ABSTRACT

To express a more extreme version of the provincial writers' dualism, Frame uses the devices of the modernist novel rather than those of the dominant realist tradition. Owls Do Cry's point of view is not the limited third-person perspective of Mulgan but a constantly shifting series of inside views, including Daphne's lyrical interior monologues from the mental hospital and the ironic first-person narrative of her sister Chicks' diary. The style is not the consistent and basically utilitarian prose of the realist novel but is poetic, imagist, allusive, and constantly changing. Frame's characterization does not rely primarily on speech and action supplemented by summaries of thought but on a relatively direct presentation of the inner life by free indirect thought and interior monologue. The plot does not recount a long, chronologically ordered causal chain of events but supplies the reader with a series of intensely realized inner experiences, often out of chronological order.

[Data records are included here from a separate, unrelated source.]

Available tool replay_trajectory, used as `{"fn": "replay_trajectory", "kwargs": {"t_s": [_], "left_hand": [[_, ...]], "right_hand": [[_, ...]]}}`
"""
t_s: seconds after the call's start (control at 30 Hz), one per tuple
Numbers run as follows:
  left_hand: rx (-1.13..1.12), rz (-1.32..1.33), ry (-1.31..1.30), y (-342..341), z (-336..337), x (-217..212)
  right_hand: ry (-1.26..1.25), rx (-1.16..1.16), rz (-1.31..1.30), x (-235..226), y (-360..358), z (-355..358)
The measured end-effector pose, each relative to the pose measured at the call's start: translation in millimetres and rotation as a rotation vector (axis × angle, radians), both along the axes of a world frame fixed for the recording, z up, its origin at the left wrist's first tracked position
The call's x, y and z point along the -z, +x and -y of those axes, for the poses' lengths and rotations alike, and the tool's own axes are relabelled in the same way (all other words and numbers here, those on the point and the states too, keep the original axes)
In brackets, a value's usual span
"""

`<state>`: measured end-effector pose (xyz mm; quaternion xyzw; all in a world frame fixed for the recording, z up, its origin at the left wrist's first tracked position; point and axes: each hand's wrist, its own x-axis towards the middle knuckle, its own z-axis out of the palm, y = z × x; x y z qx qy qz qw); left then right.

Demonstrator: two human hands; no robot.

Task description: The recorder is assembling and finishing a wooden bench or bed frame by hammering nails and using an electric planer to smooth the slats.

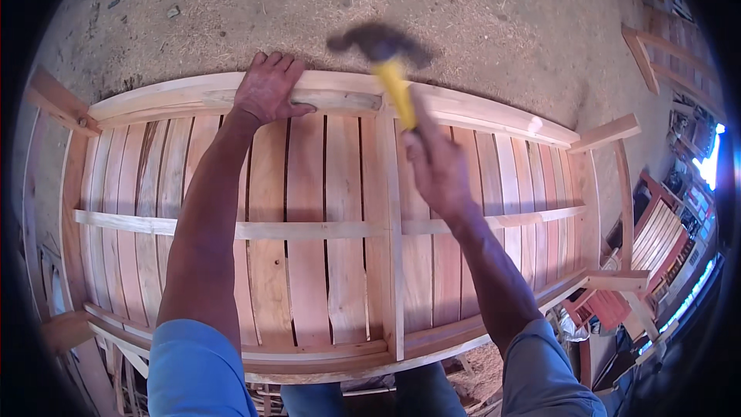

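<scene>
Hammer (394, 81), wrapped in the right hand's (438, 166) fingers near the slatted frame's (340, 230) far rail (340, 82), should land squarely, with the left hand (270, 89), fingers spread across that rail, bracing left of the blow.

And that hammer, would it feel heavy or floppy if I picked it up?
The hammer is probably heavy at one end, since its dark head looks like metal. It's likely stiff, because the yellow handle looks straight. It might tip head-first, as the head is wider than the handle.
</scene>
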<state>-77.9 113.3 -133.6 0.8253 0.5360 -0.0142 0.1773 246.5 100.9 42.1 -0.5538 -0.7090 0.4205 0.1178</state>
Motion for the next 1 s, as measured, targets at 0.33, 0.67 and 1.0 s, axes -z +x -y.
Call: {"fn": "replay_trajectory", "kwargs": {"t_s": [0.33, 0.67, 1.0], "left_hand": [[-0.007, 0.006, -0.027, 22, -10, 1], [-0.019, -0.041, -0.058, 23, -14, -8], [-0.433, 0.004, 0.212, 40, 26, -30]], "right_hand": [[0.033, -0.201, 0.116, 58, 56, 19], [0.084, 0.254, -0.375, 50, 62, 18], [-0.146, -0.003, 0.044, 15, 34, 5]]}}
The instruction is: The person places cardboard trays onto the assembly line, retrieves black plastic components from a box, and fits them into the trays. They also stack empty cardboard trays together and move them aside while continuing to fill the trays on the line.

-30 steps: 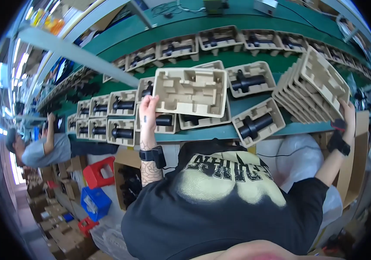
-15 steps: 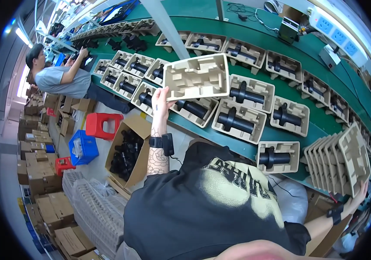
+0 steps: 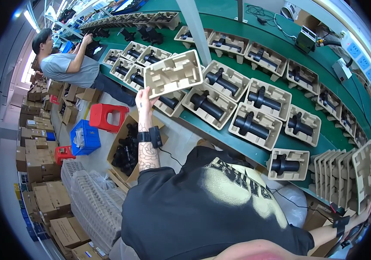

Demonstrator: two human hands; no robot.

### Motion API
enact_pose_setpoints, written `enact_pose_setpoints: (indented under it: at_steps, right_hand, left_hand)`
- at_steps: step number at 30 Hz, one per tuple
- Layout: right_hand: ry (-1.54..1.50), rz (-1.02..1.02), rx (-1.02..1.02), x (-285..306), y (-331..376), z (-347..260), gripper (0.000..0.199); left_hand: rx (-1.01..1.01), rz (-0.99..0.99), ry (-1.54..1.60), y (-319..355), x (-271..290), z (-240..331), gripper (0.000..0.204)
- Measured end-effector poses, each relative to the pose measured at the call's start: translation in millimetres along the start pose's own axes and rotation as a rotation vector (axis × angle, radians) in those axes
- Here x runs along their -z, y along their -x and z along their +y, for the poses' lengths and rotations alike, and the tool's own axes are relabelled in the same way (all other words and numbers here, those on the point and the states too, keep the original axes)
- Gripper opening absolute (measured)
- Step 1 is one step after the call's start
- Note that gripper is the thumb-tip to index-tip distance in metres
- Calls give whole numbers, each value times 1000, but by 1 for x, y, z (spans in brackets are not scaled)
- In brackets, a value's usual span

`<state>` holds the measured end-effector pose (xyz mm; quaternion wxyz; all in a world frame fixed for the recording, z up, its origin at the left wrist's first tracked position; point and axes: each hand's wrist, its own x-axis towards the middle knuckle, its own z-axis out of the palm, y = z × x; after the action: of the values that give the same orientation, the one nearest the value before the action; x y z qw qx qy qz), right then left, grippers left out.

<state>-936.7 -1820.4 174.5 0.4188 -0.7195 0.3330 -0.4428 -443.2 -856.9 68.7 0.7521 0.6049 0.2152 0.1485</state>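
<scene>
My left hand (image 3: 144, 99) is closed on the near edge of a tan molded pulp tray (image 3: 174, 77), lifted above the workbench with nothing in its compartments. Below and beyond it stand rows of similar trays, each cradling a black cylindrical part with a collar, such as this black part (image 3: 250, 125). Far out on the right, my right hand (image 3: 366, 213) grips the lower edge of an upright pulp tray (image 3: 364, 173) at the end of a leaning stack of trays (image 3: 330, 175). Its fingers are partly hidden.
A green workbench (image 3: 220, 136) curves across, with a metal post (image 3: 196, 30) rising from it. A power strip (image 3: 361, 58) hangs at the back right. To the left are a co-worker (image 3: 70, 65), a red stool (image 3: 107, 117), a blue crate (image 3: 84, 138) and an open carton (image 3: 127, 151) of black parts.
My left hand has carried its tray leftward along the bench. The view has shifted, so the bench sits further right. My right hand stays at the end tray of the stack.
</scene>
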Motion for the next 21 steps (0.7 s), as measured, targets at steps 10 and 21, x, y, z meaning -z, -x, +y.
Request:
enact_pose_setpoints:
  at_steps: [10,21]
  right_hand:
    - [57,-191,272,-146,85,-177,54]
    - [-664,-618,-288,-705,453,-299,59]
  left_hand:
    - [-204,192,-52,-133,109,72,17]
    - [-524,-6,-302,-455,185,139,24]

The structure, too, is not purely temporal and linear but also "spatial," with recurring motifs and symbols reflecting back and forth upon each other. No New Zealand novelist before Frame had so exploited the devices associated with James Joyce, Virginia Woolf, and William Faulkner. Hyde had used some, especially in The Godwits Fly (1938), Owls Do Cry's most significant New Zealand predecessor, but not to the extent that Frame does.